IG Of Police Appears Before Senate Panel, Refuses to Answer Questions
In response to a senate summons over allegations made against him by Senator Isah Misau, the Inspector-General of Police (IGP), Mr Ibrahim Idris on Wednesday appeared before a panel set up to probe him.
The police boss who appeared in company of his lawyer, Mr Alex Izinyon SAN, however managed to force the panel to adjourn its sitting after refusing to answer questions posed to him by the lawmakers.
Speaking through Mr Izinyon, a senior lawyer, the IGP argued that the hearing of the senate panel would amount to subjudice as he had gone to court to challenge Misau on the allegations and that Misau had been arraigned before a court.
While displaying court documents to support his claim, the IGP said he had only decided to honour the invitation in compliance with constitutional provisions that make it mandatory for him to respond to the Senate’s summons.
When the chairman of the senate panel, Senator Francis Alimikhena argued that the courts lacked the powers to stop the Senate from performing its constitutional duties, the police boss countered that the actions of the committee were against the Standing Rules of the Senate, citing Order 53(5) of the Rule to buttress his argument.
The Order states: “Reference shall not be made to any matter on which a judicial decision is pending in such a way as might in the opinion of the President of the Senate, prejudice the interest of parties thereto.”
The IGP also stressed that the panel’s insistence on making references to the issues already in court was against Order 41 (7) and 53 (5) of the Senate Standing Orders 2 (15) as amended.

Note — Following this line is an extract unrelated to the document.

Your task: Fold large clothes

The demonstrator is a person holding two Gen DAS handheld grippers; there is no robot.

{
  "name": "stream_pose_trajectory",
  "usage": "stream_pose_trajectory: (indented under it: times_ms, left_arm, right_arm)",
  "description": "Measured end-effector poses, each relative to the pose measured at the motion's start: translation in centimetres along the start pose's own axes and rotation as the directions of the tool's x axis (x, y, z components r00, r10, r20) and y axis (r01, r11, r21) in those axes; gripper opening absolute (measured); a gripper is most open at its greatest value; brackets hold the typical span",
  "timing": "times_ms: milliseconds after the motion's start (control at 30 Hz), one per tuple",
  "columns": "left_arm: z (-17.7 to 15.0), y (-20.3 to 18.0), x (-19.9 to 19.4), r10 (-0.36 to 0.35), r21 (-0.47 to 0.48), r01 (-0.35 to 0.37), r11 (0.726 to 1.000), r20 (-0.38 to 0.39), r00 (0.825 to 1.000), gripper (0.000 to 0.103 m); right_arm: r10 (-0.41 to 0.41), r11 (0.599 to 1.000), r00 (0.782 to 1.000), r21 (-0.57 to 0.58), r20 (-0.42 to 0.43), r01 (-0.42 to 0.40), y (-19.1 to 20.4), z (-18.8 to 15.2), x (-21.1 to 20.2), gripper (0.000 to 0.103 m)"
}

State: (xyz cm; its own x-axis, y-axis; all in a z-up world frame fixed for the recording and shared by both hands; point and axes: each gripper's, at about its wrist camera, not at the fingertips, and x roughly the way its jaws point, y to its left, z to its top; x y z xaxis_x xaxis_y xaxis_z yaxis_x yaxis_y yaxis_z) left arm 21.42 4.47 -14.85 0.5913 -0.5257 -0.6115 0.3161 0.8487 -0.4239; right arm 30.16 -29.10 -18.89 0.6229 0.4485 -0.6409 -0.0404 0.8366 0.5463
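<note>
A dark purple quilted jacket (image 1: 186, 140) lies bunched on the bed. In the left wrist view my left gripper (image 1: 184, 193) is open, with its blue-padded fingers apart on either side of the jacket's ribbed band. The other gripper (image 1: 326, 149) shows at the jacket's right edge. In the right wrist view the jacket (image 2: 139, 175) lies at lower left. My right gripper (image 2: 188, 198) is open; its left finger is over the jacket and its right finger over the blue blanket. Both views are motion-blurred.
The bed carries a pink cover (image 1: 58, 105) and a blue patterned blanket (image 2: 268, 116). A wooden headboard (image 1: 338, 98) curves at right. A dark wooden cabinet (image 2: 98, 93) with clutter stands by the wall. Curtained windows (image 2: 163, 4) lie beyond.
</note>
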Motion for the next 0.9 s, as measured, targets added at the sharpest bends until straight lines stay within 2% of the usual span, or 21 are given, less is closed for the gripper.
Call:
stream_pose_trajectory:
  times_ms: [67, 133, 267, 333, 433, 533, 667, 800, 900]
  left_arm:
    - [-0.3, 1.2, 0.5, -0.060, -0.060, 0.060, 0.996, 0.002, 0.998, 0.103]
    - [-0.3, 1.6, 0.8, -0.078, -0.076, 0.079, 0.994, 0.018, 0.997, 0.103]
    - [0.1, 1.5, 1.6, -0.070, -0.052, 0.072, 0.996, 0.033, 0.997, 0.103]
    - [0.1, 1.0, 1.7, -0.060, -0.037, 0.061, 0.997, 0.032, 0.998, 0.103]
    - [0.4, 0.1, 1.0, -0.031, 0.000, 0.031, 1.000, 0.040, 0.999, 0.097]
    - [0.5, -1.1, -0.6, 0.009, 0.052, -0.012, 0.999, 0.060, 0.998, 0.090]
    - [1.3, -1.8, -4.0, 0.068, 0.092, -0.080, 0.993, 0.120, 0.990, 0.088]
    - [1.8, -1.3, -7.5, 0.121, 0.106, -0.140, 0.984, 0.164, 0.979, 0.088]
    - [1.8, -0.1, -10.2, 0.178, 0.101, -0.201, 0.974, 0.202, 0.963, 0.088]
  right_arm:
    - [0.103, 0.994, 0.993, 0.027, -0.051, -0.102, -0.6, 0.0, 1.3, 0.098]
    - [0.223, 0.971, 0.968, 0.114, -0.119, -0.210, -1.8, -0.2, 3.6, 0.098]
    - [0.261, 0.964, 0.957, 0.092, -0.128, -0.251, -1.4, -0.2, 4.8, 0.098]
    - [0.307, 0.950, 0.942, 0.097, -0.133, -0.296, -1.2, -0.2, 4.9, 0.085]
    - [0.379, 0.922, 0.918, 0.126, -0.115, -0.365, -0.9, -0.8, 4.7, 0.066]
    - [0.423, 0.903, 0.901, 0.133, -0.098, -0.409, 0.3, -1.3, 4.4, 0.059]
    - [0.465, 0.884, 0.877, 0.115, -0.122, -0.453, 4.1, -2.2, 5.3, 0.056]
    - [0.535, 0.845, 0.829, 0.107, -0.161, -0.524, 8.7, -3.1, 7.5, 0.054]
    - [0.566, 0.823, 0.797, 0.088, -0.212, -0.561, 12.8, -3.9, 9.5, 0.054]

Following the refusal of the police boss to answer the questions posed to him, some members of the committee urged the chairman to adjourn the proceedings to allow the panel review the documents submitted by the IGP.
Senator Alimikhena gave in to the request and adjourned the hearing indefinitely but not without accusing the courts of interfering with the duties of the senate. He is quoted by The Nation to have said:
“Coming here is your duty. When you are summoned by the parliament, you must come. It is a not a favour. I want to tell you that the issue of virement is the function of the parliament. It is not something that should be handled by the court. I want to tell you this committee came up before you went to court. The court is interfering with our committee. If we need you again, you will respond.